__TO DO__: Taking the line with "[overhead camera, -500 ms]" as the first and the last line of the listing as the final one, please copy exactly those lines and no others, without pictures.

__GIVEN DATA__:
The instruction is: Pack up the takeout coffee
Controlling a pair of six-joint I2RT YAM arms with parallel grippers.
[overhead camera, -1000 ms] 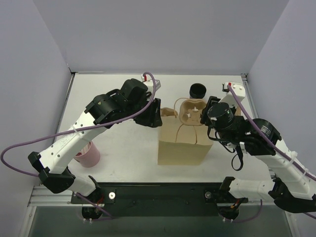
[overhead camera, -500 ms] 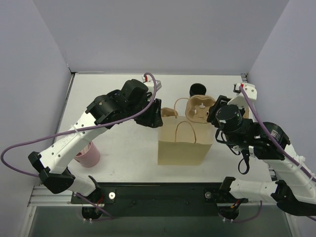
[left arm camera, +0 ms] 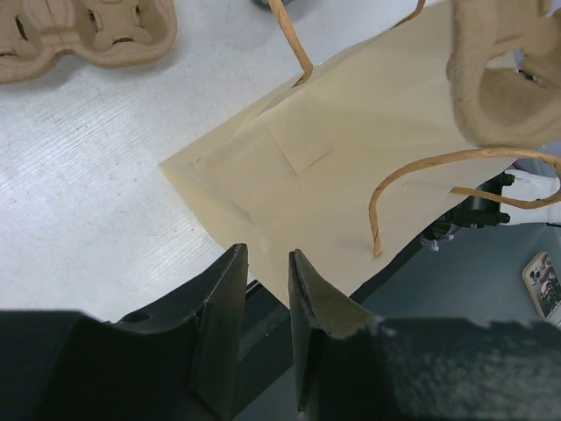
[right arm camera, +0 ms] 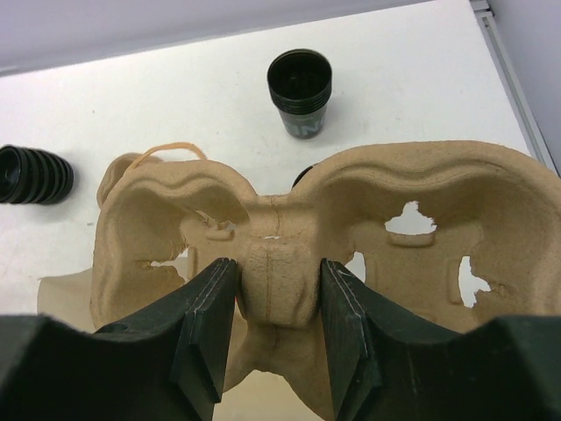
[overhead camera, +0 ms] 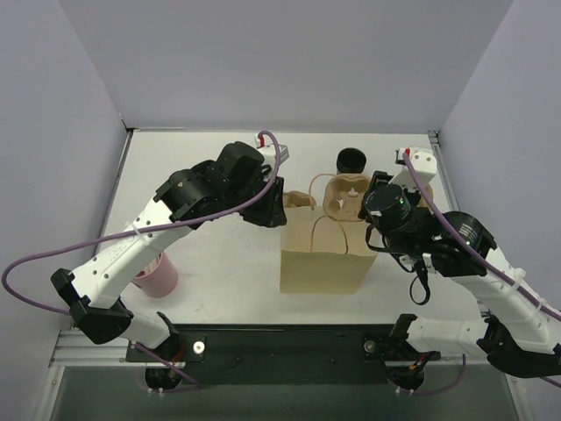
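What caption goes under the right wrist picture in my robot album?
The right gripper pinches the middle ridge of the brown pulp carrier, with a stack of black cups behind it.

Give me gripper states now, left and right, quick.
Left gripper: jaws nearly together at the paper bag edge; grip cannot be told.
Right gripper: closed on the pulp carrier, at its centre ridge.

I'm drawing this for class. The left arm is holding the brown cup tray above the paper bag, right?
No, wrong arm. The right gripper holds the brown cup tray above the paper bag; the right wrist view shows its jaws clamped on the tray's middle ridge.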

__FINISHED TASK__:
[overhead camera, -500 ms] 
[left arm camera, +0 ms] 
[right arm camera, +0 ms] 
[overhead camera, +0 ms] 
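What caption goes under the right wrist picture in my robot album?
The right gripper pinches the middle ridge of the brown pulp carrier, with a stack of black cups behind it.

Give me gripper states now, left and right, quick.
Left gripper: jaws nearly together at the paper bag edge; grip cannot be told.
Right gripper: closed on the pulp carrier, at its centre ridge.

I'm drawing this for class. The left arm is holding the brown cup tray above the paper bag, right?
No, wrong arm. The right gripper holds the brown cup tray above the paper bag; the right wrist view shows its jaws clamped on the tray's middle ridge.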

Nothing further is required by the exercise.